# Brief
Below are records with pictures in them. Transcribe everything from the line containing "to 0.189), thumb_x" down to the line containing "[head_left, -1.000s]", exactly, and leave the pictures behind.

# Exercise materials
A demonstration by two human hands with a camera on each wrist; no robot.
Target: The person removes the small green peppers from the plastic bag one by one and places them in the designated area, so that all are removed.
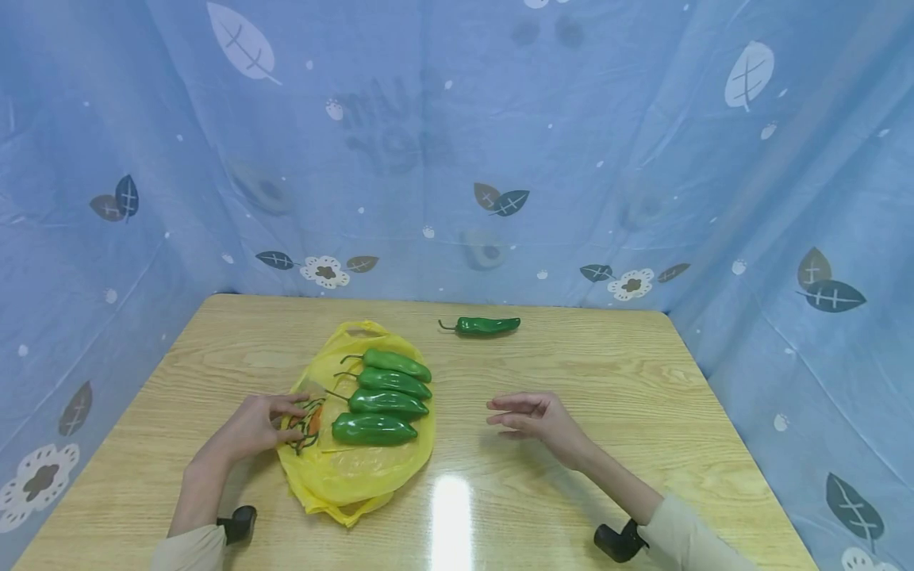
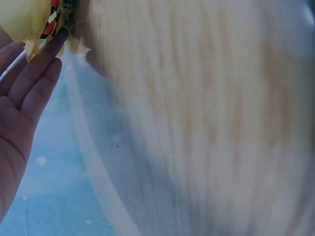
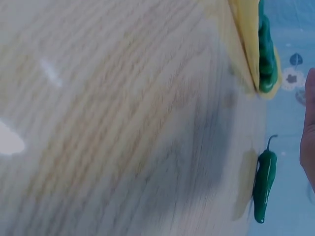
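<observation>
Several long green peppers point(image 1: 382, 402) lie side by side on a yellow plastic bag point(image 1: 357, 473) with an orange and green print at its left. My left hand point(image 1: 250, 428) is at that printed edge, its fingers extended against the plastic. In the left wrist view the fingers point(image 2: 37, 78) lie along the yellow bag point(image 2: 15, 19). My right hand point(image 1: 543, 424) hovers over the table to the right of the bag, fingers loosely bent and holding nothing. In the right wrist view only a sliver of the hand point(image 3: 309, 132) shows.
One more green pepper point(image 1: 489, 326) lies alone near the back edge of the wooden table point(image 1: 607, 349). A blue curtain point(image 1: 428, 159) printed with leaves and flowers surrounds the table at the back and sides. Each wrist wears a black camera mount point(image 1: 620, 542).
</observation>
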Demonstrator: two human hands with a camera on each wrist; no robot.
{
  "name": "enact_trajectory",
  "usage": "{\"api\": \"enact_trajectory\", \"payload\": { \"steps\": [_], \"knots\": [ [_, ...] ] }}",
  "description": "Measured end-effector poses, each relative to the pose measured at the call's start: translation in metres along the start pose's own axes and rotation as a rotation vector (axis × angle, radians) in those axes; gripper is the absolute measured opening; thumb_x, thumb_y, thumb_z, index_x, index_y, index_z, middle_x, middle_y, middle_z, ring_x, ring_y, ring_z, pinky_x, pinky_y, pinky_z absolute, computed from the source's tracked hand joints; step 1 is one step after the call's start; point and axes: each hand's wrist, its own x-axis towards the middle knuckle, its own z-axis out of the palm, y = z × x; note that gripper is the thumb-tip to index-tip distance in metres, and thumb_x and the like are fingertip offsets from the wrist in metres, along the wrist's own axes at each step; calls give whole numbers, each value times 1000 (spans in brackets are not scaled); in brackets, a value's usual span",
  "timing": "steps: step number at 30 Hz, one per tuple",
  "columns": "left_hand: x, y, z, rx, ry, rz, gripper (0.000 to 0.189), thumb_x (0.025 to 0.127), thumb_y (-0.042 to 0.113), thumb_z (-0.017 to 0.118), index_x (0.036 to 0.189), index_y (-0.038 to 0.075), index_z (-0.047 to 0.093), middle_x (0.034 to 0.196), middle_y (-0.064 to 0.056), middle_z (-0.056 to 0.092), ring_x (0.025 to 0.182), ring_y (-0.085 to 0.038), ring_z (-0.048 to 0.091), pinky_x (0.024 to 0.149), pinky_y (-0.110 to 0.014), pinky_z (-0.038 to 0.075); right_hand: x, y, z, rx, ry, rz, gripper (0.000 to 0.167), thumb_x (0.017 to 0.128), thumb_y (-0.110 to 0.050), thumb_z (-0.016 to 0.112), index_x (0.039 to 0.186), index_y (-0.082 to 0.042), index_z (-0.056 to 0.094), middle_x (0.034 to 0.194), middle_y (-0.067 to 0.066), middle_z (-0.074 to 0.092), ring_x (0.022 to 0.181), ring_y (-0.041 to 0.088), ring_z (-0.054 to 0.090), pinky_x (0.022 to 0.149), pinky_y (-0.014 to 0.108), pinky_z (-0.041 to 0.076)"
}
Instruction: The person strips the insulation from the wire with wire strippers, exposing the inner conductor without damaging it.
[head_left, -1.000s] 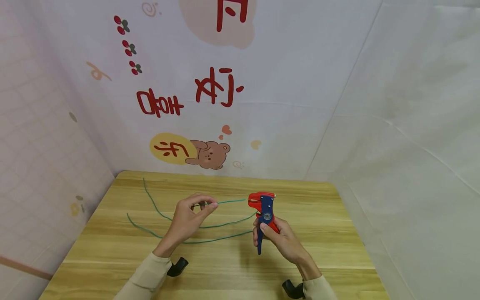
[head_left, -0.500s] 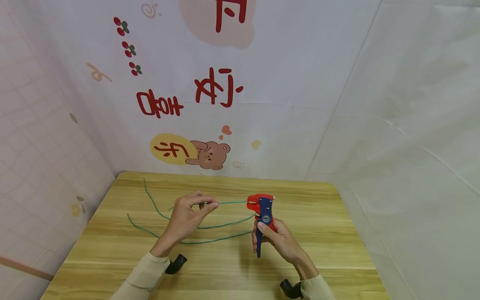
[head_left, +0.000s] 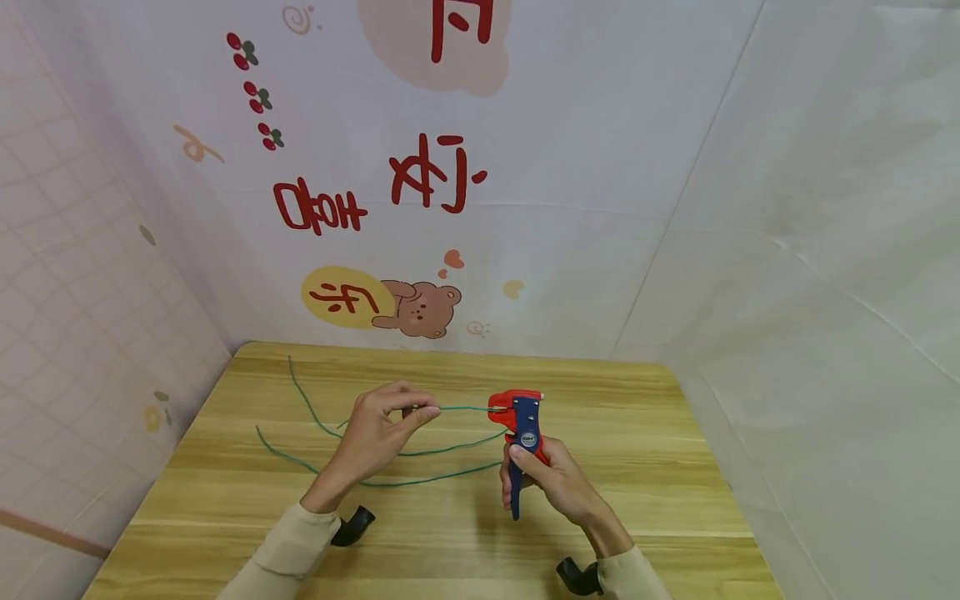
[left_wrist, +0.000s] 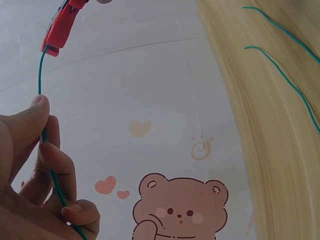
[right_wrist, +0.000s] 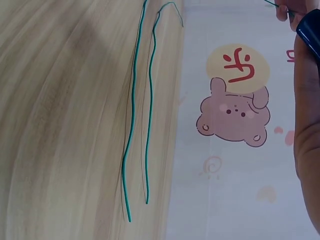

# Your solution
  "columns": "left_hand: x, y, z, rx, ry, rz, gripper (0.000 to 0.189), thumb_x (0.025 to 0.127), thumb_y (-0.042 to 0.113), thumb_z (-0.017 to 0.118), index_x (0.036 to 0.189), index_y (-0.038 to 0.075), index_z (-0.047 to 0.093), middle_x (0.034 to 0.196), middle_y (-0.064 to 0.056), middle_z (-0.056 to 0.092), ring_x (0.025 to 0.182), ring_y (-0.085 to 0.038), ring_z (-0.048 to 0.091), pinky_x (0.024 to 0.149), pinky_y (-0.110 to 0.014), pinky_z (-0.038 to 0.075); right_hand: x, y, z, rx, ry, rz, gripper (0.000 to 0.167), thumb_x (0.017 to 0.128), thumb_y (-0.110 to 0.050), thumb_z (-0.016 to 0.112), index_x (0.039 to 0.186), index_y (-0.082 to 0.042), index_z (-0.056 to 0.094), middle_x (0.034 to 0.194), middle_y (-0.067 to 0.066), middle_z (-0.074 to 0.092), ring_x (0.022 to 0.181), ring_y (-0.041 to 0.088), ring_z (-0.054 to 0.090), pinky_x (0.022 to 0.149), pinky_y (-0.014 to 0.108), pinky_z (-0.041 to 0.076)"
}
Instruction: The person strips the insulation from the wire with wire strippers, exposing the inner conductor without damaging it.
[head_left, -1.000s] 

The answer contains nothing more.